[[ Exercise data open ]]

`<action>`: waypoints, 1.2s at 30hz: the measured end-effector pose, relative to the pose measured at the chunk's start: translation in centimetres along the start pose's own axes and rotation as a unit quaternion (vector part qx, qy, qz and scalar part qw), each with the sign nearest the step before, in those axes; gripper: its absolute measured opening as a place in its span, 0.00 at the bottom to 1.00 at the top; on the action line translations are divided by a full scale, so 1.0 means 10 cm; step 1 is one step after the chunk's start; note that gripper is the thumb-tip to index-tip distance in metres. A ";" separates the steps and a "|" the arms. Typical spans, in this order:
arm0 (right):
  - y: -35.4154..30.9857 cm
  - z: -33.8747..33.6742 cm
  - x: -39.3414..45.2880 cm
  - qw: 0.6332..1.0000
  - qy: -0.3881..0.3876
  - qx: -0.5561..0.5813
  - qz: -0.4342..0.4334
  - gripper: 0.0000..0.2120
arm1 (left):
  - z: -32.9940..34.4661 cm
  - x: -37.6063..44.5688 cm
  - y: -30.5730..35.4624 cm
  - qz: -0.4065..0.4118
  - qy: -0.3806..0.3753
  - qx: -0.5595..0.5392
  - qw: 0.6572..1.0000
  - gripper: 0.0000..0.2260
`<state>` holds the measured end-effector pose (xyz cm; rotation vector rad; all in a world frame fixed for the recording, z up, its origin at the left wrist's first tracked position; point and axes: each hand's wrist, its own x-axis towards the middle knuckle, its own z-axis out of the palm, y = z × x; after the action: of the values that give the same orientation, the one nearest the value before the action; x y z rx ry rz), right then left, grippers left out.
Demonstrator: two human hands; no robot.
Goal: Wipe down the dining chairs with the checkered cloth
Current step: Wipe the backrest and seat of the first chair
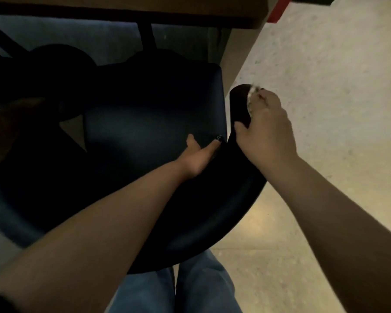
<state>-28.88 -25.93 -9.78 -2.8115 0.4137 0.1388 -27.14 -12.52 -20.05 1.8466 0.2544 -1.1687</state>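
- The dining chair (145, 123) is the landmark: a dark seat pushed part way under the wooden counter (145, 10), with a curved dark backrest (212, 218) sweeping round on the person's side.
- At the right-hand tip of that backrest, the right hand (266, 132) holds the checkered cloth (251, 98). Its fingers are curled round the rail end with the cloth bunched beneath them; only a pale, blurred edge of fabric shows above the knuckles.
- The left hand (196, 159) lies at the seat's rear right corner, just inside the backrest. One straight finger and the thumb press on the seat, gripping nothing, and seem to steady the chair.
- Likely step: wiping the end of the backrest.
- Risk: so little cloth shows that bare fingers, not fabric, may be rubbing the rail, leaving smears.
- Risk: a hard stroke off the rounded tip could let the hand slip away from the chair, or drop the cloth to the pale floor (325, 64) beside it.
- Risk: the seat is deep in shadow, so patches could be missed.
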 end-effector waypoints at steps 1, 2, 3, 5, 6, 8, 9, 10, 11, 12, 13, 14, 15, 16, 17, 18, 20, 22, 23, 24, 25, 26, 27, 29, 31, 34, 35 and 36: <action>0.02 -0.01 0.03 0.999 -0.003 0.022 0.031 0.33 | 0.05 0.03 0.00 -0.006 -0.018 -0.004 1.000 0.50; 0.05 -0.02 0.07 0.997 -0.013 0.044 0.062 0.34 | 0.07 0.07 -0.01 -0.010 -0.039 0.008 0.999 0.53; 0.09 -0.03 0.12 0.993 -0.033 0.068 0.093 0.32 | 0.07 0.11 -0.03 -0.008 -0.068 0.018 0.997 0.54; 0.17 -0.06 0.24 0.974 -0.095 0.126 0.160 0.23 | 0.06 0.18 -0.09 -0.015 -0.136 -0.015 0.991 0.50; 0.21 -0.07 0.30 0.957 -0.122 0.178 0.195 0.19 | 0.06 0.20 -0.13 -0.028 -0.159 -0.042 0.986 0.47; 0.26 -0.10 0.38 0.900 -0.180 0.306 0.253 0.17 | 0.04 0.22 -0.18 -0.040 -0.192 -0.068 0.978 0.40; 0.28 -0.11 0.38 0.878 -0.197 0.347 0.265 0.16 | 0.04 0.23 -0.20 -0.038 -0.201 -0.069 0.976 0.37; 0.30 -0.11 0.39 0.868 -0.207 0.367 0.265 0.17 | 0.04 0.24 -0.20 -0.033 -0.198 -0.067 0.977 0.35; 0.32 -0.11 0.40 0.865 -0.212 0.373 0.260 0.17 | 0.03 0.24 -0.20 -0.030 -0.186 -0.062 0.980 0.34; 0.34 -0.11 0.41 0.866 -0.215 0.374 0.254 0.18 | 0.02 0.22 -0.18 -0.032 -0.177 -0.058 0.982 0.36; 0.35 -0.11 0.41 0.867 -0.215 0.374 0.249 0.18 | 0.02 0.21 -0.16 -0.034 -0.172 -0.056 0.983 0.39; 0.35 -0.12 0.41 0.868 -0.215 0.374 0.245 0.18 | 0.02 0.21 -0.17 -0.033 -0.167 -0.056 0.984 0.41; 0.35 -0.14 0.39 0.869 -0.216 0.373 0.243 0.18 | 0.03 0.20 -0.18 -0.029 -0.162 -0.055 0.985 0.42; 0.36 -0.14 0.37 0.870 -0.218 0.370 0.242 0.17 | 0.04 0.19 -0.19 -0.024 -0.157 -0.052 0.986 0.43; 0.36 -0.16 0.34 0.871 -0.222 0.365 0.241 0.15 | 0.05 0.17 -0.21 -0.025 -0.156 -0.050 0.986 0.44; 0.37 -0.16 0.30 0.873 -0.227 0.360 0.240 0.13 | 0.07 0.15 -0.23 -0.031 -0.160 -0.048 0.985 0.44; 0.44 -0.18 0.20 0.875 -0.229 0.353 0.238 0.10 | 0.16 0.07 -0.29 -0.050 -0.180 -0.050 0.981 0.43; 0.52 -0.20 0.07 0.879 -0.226 0.346 0.239 0.11 | 0.29 -0.05 -0.34 -0.055 -0.197 -0.075 0.976 0.39; 0.56 -0.21 -0.01 0.880 -0.226 0.341 0.241 0.11 | 0.35 -0.10 -0.38 -0.052 -0.195 -0.088 0.975 0.37; 0.60 -0.21 -0.08 0.882 -0.227 0.335 0.242 0.11 | 0.42 -0.15 -0.41 -0.051 -0.189 -0.095 0.976 0.36; 0.63 -0.22 -0.16 0.884 -0.228 0.328 0.244 0.11 | 0.47 -0.20 -0.44 -0.053 -0.188 -0.101 0.975 0.36; 0.66 -0.22 -0.24 0.886 -0.230 0.320 0.246 0.11 | 0.53 -0.25 -0.47 -0.063 -0.198 -0.107 0.972 0.36; 0.69 -0.22 -0.31 0.886 -0.234 0.316 0.248 0.11 | 0.57 -0.29 -0.51 -0.075 -0.214 -0.113 0.967 0.37; 0.74 -0.20 -0.46 0.884 -0.238 0.314 0.251 0.12 | 0.65 -0.37 -0.57 -0.090 -0.230 -0.116 0.962 0.39; 0.78 -0.17 -0.60 0.885 -0.239 0.310 0.253 0.12 | 0.72 -0.43 -0.64 -0.098 -0.213 -0.101 0.967 0.41; 0.83 -0.11 -0.79 0.883 -0.246 0.308 0.257 0.12 | 0.82 -0.49 -0.76 -0.106 -0.194 -0.050 0.974 0.43; 0.85 -0.10 -0.84 0.881 -0.247 0.310 0.259 0.12 | 0.85 -0.51 -0.79 -0.108 -0.194 -0.037 0.974 0.44; 0.86 -0.09 -0.89 0.879 -0.248 0.313 0.261 0.13 | 0.87 -0.53 -0.82 -0.108 -0.197 -0.031 0.974 0.45</action>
<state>-39.85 -31.73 -10.12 -1.8807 0.8876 0.6851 -40.10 -13.19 -21.72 1.5204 0.2658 -1.6292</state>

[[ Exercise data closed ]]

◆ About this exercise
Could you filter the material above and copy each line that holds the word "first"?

◆ Answer to the exercise
`<state>` holds the measured end-effector pose (xyz cm; rotation vector rad; all in a world frame fixed for the recording, z up, its origin at the left wrist's first tracked position; point and axes: each hand's wrist, its own x-axis towards the middle knuckle, its own z-axis out of the palm, y = z × x; after the action: of the values that give the same orientation, the one nearest the value before the action; x y z rx ry rz), right then left, grippers left out.
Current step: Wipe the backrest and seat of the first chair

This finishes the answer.